A las cuatro y diecisiete, mientras yo me despedía de Johnny Merton, se habían presentado tres personas con los sombreros calados hasta los ojos y los cuellos del abrigo bien subidos. Imposible reconocer sus caras o saber si eran hombres o mujeres. Todos tenían la misma estatura aproximada y, con aquellos abrigos tan grandes, era difícil adivinar su constitución. Me pareció que el de la izquierda era el más fornido y el del medio, el más delgado, pero no podía asegurarlo. Llamaron a la puerta delantera, oímos el timbre en la grabación y vimos que uno de ellos tecleaba el código del portero automático.

– ¿Quién más sabe el código? -preguntó el poli-. Aparte de las personas que ha mencionado…

– Mi prima… mi prima lo sabía. -Apenas podía articular palabra-. Una noche le dejé utilizar mi ordenador porque se había quedado sin acceso a internet.

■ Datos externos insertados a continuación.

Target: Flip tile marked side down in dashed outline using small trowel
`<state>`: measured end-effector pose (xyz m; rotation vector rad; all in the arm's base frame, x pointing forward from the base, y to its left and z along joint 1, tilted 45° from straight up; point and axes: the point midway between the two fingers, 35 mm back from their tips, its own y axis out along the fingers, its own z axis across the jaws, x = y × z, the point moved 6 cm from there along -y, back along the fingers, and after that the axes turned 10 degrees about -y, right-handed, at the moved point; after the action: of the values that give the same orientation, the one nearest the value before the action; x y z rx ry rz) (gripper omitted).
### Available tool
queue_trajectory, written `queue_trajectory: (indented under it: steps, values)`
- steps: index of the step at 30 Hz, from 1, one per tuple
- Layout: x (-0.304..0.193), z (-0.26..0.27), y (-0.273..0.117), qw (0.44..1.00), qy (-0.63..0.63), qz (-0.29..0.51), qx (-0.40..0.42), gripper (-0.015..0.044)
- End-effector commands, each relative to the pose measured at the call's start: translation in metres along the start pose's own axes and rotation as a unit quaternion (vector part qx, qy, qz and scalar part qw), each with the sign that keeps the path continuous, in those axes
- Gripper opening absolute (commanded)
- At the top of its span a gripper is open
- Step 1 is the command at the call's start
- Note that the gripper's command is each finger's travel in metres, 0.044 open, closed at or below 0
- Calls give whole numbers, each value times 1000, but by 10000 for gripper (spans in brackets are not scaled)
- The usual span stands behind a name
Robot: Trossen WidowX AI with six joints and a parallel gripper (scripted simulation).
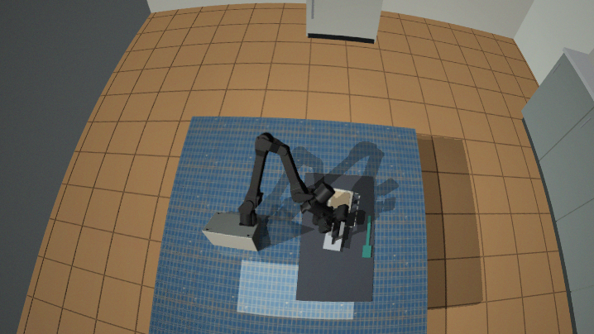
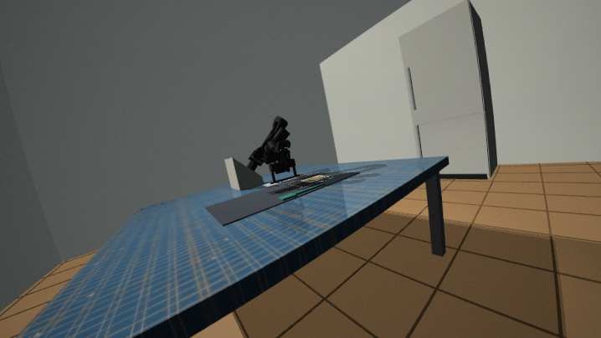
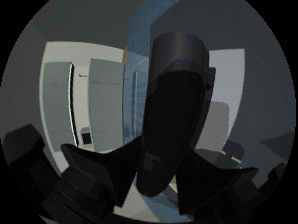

– ¿Y aparece en esta grabación?

Congelé la imagen en la pantalla. Un profesional tal vez pudiera identificar el sexo o la raza en aquellas instantáneas llenas de grano, pero yo, no. Me encogí de hombros en señal de impotencia.

Llamé al móvil de Petra y me salió el buzón de voz. Llamé a las oficinas de la campaña de Krumas, pero ya estaban cerradas.

Los polis se pusieron en acción, transmitiendo los códigos: 44, 273, 60. Posible secuestro, posible asalto, posible robo con allanamiento de morada. Las posibilidades eran innumerables y espantosas. Empezaron a llegar coches patrulla mientras yo hacía la llamada telefónica más difícil: a mí tío Peter y a su esposa, Rachel, para decirles que su hija mayor había desaparecido.